Dick’s Sporting Goods Named 2022 VMSD/Peter Glen Retailer of the Year
Thanks to its “Four Pillars” approach, the retailer is creating in-store experiences that teach and entertain shoppers
FOUNDED IN 1948 as a small fish-and-tackle store in upstate New York by then 18-year-old Richard “Dick” Stack, Dick’s Sporting Goods (Pittsburgh) has dropped numerous other lines into the retail waters over the years.
That’s been especially true since the turn of the millennium. Since then, it has acquired Galyan’s Trading Co., Golf Galaxy and Chick’s Sporting Goods, The Sports Authority’s intellectual property and Gamechanger Media. It has also opened the first of its Field & Stream stores, followed by its initial outdoors-oriented Public Lands and experiential Dick’s House of Sport concepts.
All told, the retailer now operates more than 850 locations, including the 500-plus bearing the flagship chain’s name. In releasing its most recent quarterly results on Aug. 23, the publicly held retailer reported net sales of $3.1 billion, which it noted was 38 percent more than the equivalent pre-pandemic period three years ago.
“Our second quarter performance [for 2022] demonstrates the strength of our core strategies and the foundational improvements we have made across our business over the past five years. In fact, we delivered approximately the same EBT [earnings before tax] in Q2 as we did in all of fiscal 2019,” said Ed Stack, Executive Chairman and son of the company’s founder.
While those numbers are impressive, they are not what netted Dick’s the latest VMSD/Peter Glen Retailer of the Year Award. That accolade is named for the magazine’s longtime columnist, designer, motivational speaker and retail analyst who died in 2001, and the award, now in its 22nd year, is bestowed upon retailers that best exemplify three core values Glen prized: innovation, service and an emphasis on critical thinking about customers’ needs.
This page: With most featuring high, gym-like ceilings, the average square footage of a Dick’s store is around 50,000 square feet. The company operates more than 850 locations.
How does Dick’s perform when it comes to such parameters? Toni Roeller, Dick’s Sporting Goods’ SVP, In-Store Environment, says the company’s launch of its next-gen House of Sport concept best reflects its allegiance to Glen-like guidelines.
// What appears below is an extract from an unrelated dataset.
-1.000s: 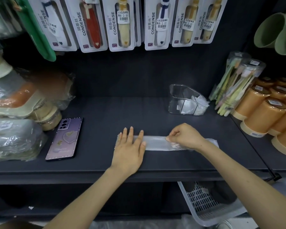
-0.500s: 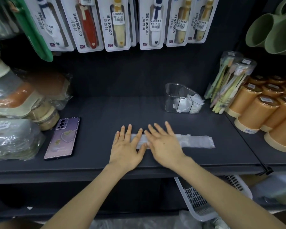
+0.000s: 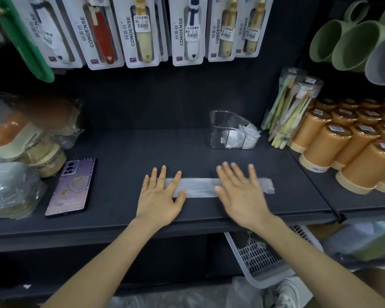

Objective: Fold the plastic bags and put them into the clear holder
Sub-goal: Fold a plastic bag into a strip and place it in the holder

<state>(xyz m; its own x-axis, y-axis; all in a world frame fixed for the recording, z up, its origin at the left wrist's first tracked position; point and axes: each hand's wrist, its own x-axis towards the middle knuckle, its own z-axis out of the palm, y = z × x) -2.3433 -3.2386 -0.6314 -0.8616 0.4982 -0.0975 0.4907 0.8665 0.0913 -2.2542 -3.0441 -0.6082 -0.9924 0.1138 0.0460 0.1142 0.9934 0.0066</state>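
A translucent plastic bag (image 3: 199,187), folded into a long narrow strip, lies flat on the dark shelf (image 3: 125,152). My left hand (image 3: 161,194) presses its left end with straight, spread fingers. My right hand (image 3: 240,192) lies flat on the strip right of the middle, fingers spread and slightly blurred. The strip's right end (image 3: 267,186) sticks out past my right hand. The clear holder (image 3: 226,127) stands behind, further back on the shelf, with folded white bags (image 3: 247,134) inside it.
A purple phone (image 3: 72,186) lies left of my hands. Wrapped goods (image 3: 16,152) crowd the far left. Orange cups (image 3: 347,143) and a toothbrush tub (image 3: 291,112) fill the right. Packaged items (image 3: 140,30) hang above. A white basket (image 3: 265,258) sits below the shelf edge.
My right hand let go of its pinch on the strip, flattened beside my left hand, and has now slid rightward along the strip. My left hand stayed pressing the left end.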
“The development of House of Sport began in 2018 with the intention of answering the question of what is next for the DSG experience as we continue to grow the company and support the changing needs of our athletes (customers),” Roeller says. “Our insights were showing us that while our omnichannel consumption was strong across platforms, our athletes had an increasingly high desire for experience. They wanted the ease and convenience of online, but they also wanted a destination where they could get advice from trusted advisors around the products, try those products out and also participate in activities that support their active lifestyle.”
Armed with those observations, Roeller says, the House of Sport concept – whose creation involved both DSG’s in-house team and design consultant WD Partners (Dublin, Ohio) – was built on these four pillars:
- A shopping experience embracing a try-before-you-buy ethos.
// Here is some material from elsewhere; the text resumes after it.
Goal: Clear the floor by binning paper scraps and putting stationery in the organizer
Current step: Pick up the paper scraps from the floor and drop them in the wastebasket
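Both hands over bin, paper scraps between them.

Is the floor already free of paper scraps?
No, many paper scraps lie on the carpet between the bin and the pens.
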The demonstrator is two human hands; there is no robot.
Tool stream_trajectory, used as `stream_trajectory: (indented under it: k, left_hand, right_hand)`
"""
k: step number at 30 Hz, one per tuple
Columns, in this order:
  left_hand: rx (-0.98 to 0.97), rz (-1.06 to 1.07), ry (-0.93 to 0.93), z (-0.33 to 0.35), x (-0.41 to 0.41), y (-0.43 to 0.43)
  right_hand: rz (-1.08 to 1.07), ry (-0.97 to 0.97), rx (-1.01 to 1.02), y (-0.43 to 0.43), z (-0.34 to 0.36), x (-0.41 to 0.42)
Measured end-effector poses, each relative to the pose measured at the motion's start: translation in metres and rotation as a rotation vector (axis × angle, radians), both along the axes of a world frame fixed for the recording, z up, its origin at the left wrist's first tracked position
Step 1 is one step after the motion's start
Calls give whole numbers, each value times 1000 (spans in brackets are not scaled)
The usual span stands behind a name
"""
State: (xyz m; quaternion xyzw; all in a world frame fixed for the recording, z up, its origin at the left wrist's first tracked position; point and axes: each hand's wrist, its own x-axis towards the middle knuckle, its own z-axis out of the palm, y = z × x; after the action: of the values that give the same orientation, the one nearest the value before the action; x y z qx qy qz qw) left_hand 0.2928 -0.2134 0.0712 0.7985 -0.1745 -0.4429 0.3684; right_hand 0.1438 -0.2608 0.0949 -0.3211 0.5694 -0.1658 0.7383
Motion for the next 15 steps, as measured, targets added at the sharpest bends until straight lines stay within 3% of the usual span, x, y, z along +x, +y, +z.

- Providing service in the form of a floor staff well-versed in their sporting specialties.
- Creating a sense of community by installing venues that encourage interaction, such as installing climbing walls inside the stores and attaching multi-use outdoor fields to their exteriors.
- Bringing products to life through such shop-in-shops as The House of Cleats and HitTrax batting cages.
Those attributes are interwoven “to create a sports-based journey that is part exploring, part learning and part shopping,” Roeller says.
Given that multilevel, customer-centric approach, Peter Glen would likely give Dick’s a better-than-sporting chance of continued success.
The Man, The Mentor…
VMSD’s annual VMSD/Peter Glen Retailer of the Year Award has been presented since 2001 to a retailer that exemplifies former VMSD columnist Peter Glen’s criteria for retail excellence. Selected by the VMSD Editorial Advisory Board, criteria include service, intelligence and innovation. Though Peter unfortunately died before the first International Retail Design Conference (IRDC), his memory lives on through his industry colleagues, books and musings.
Regarding the importance of customer service, Peter Glen wrote in his book “Encore,” published in 2001, “We must just believe in great service as an act of faith. There isn’t much evidence (and I believe this unshakably) that 100 years from today great customer service will still be rare, but it will exist, and then as now, it will shine.”